Documentation
¶
Overview ¶
Package commonmark provides a CommonMark parser.
Example ¶
package main import ( "os" "zombiezen.com/go/commonmark" ) func main() { // Convert CommonMark to a parse tree and any link references. blocks, refMap := commonmark.Parse([]byte("Hello, **World**!\n")) // Render parse tree to HTML. commonmark.RenderHTML(os.Stdout, blocks, refMap) }
Output: <p>Hello, <strong>World</strong>! </p>
Index ¶
- func IsEmailAddress(s string) bool
- func NormalizeURI(s string) string
- func Parse(source []byte) ([]*RootBlock, ReferenceMap)
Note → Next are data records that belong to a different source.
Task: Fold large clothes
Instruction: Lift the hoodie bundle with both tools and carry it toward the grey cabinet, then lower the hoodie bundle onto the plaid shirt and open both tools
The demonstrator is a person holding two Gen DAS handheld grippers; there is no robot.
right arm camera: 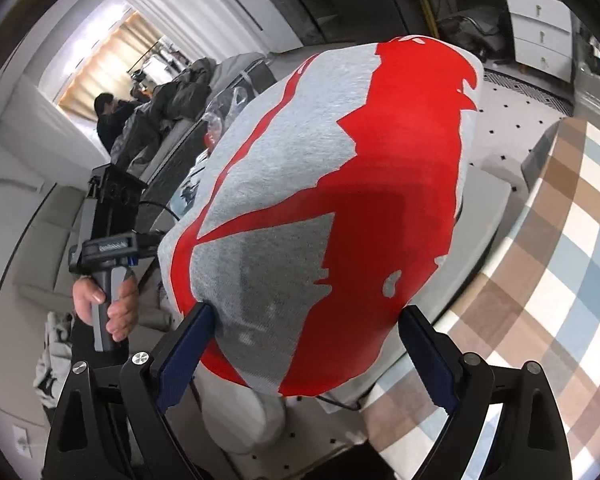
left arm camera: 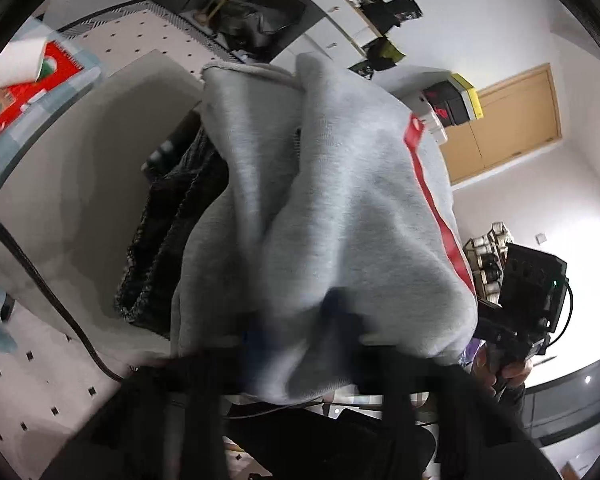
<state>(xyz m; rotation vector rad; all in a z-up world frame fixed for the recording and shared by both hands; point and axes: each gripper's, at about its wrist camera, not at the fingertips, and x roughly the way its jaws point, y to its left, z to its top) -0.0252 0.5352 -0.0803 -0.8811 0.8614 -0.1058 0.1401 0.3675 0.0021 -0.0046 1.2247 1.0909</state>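
Observation:
A grey sweatshirt (left arm camera: 332,200) with a red stripe hangs bunched in the left wrist view. My left gripper (left arm camera: 300,330) is shut on a fold of it at the lower edge, its fingertips blurred and partly buried in cloth. In the right wrist view the same sweatshirt (right arm camera: 340,184) shows a large red print and bulges between the blue pads (right arm camera: 188,344) of my right gripper (right arm camera: 306,346), which stands wide open; the cloth brushes the left pad without being pinched. A hand (right arm camera: 108,308) holds the left gripper's handle at the left.
A dark knitted garment (left arm camera: 168,240) lies on a white surface (left arm camera: 80,152) behind the sweatshirt. A black cable (left arm camera: 40,276) crosses the left side. A checked tablecloth (right arm camera: 560,248) covers the table on the right. A person (right arm camera: 108,120) stands far back by a heap of clothes.

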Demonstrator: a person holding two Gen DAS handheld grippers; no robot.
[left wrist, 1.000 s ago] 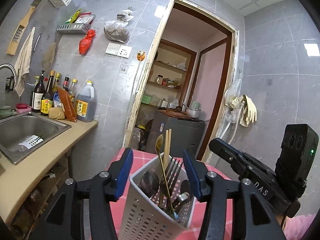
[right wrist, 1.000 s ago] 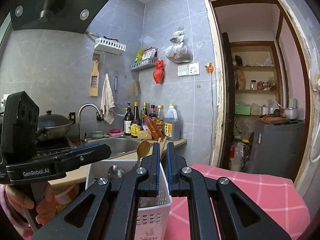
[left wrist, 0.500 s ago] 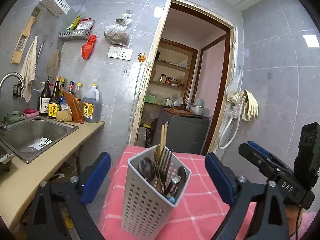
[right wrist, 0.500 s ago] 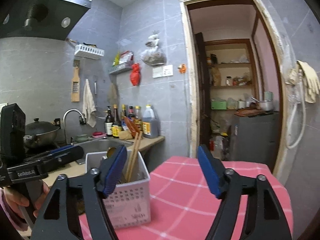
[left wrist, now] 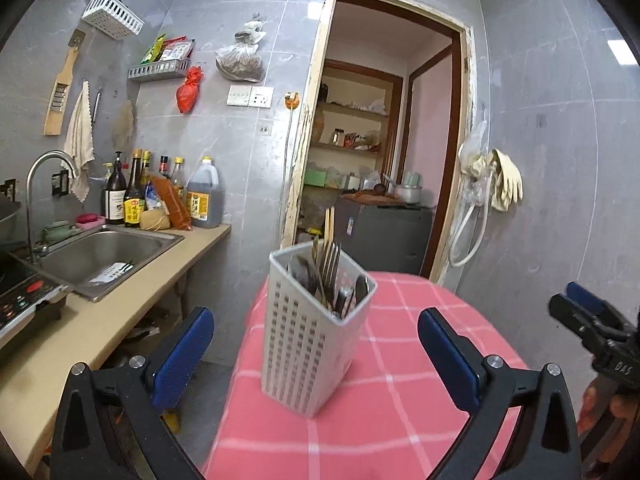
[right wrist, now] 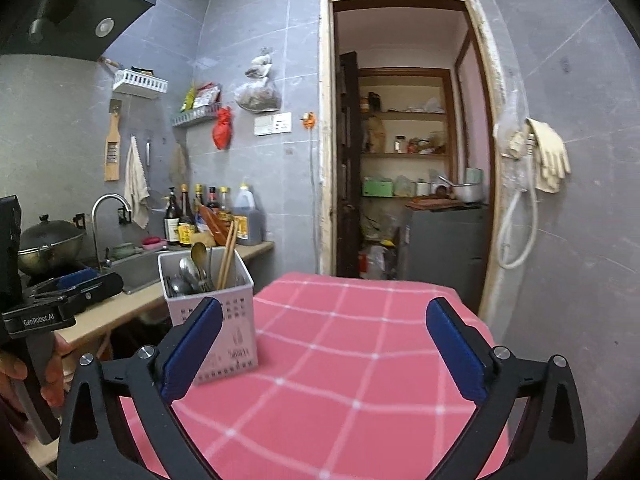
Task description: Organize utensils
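A white perforated utensil caddy (left wrist: 316, 328) stands upright near the left edge of a worktop covered in pink checked cloth (left wrist: 384, 400), holding forks (left wrist: 330, 268), spoons (right wrist: 188, 272) and chopsticks (right wrist: 227, 252). The left claw (left wrist: 316, 354) is spread wide, its blue pads clear of the caddy on either side. The right claw (right wrist: 324, 350) is also wide apart and grips nothing, with the caddy just beyond its left pad.

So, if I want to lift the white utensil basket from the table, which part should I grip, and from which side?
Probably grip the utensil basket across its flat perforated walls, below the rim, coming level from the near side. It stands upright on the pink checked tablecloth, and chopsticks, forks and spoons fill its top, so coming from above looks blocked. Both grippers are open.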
- func RenderHTML(w io.Writer, blocks []*RootBlock, refMap ReferenceMap) error
- type Block
- func (b *Block) AsNode() Node
- func (b *Block) Child(i int) Node
- func (b *Block) ChildCount() int
- func (b *Block) HeadingLevel() int
- func (b *Block) InfoString() *Inline
- func (b *Block) IsOrderedList() bool
- func (b *Block) IsTightList() bool
- func (b *Block) Kind() BlockKind
- func (b *Block) ListItemNumber(source []byte) int
- func (b *Block) Span() Span
- type BlockKind
- type BlockParser
- type Inline
- func (inline *Inline) AsNode() Node
- func (inline *Inline) Child(i int) *Inline
- func (inline *Inline) ChildCount() int
- func (inline *Inline) IndentWidth() int
- func (inline *Inline) Kind() InlineKind
- func (inline *Inline) LinkDestination() *Inline
- func (inline *Inline) LinkReference() string
- func (inline *Inline) LinkTitle() *Inline
- func (inline *Inline) Span() Span
- func (inline *Inline) Text(source []byte) string
- type InlineKind
- type InlineParser
- type LinkDefinition
- type Node
- type ReferenceMap
- type ReferenceMatcher
- type RootBlock
- type Span
Examples ¶
Constants ¶
This section is empty.
Variables ¶
This section is empty.
Functions ¶
func IsEmailAddress ¶
IsEmailAddress reports whether the string is a CommonMark email address.
func NormalizeURI ¶
NormalizeURI percent-encodes any characters in a string that are not reserved or unreserved URI characters. This is commonly used for transforming CommonMark link destinations into strings suitable for href or src attributes.
func Parse ¶
func Parse(source []byte) ([]*RootBlock, ReferenceMap)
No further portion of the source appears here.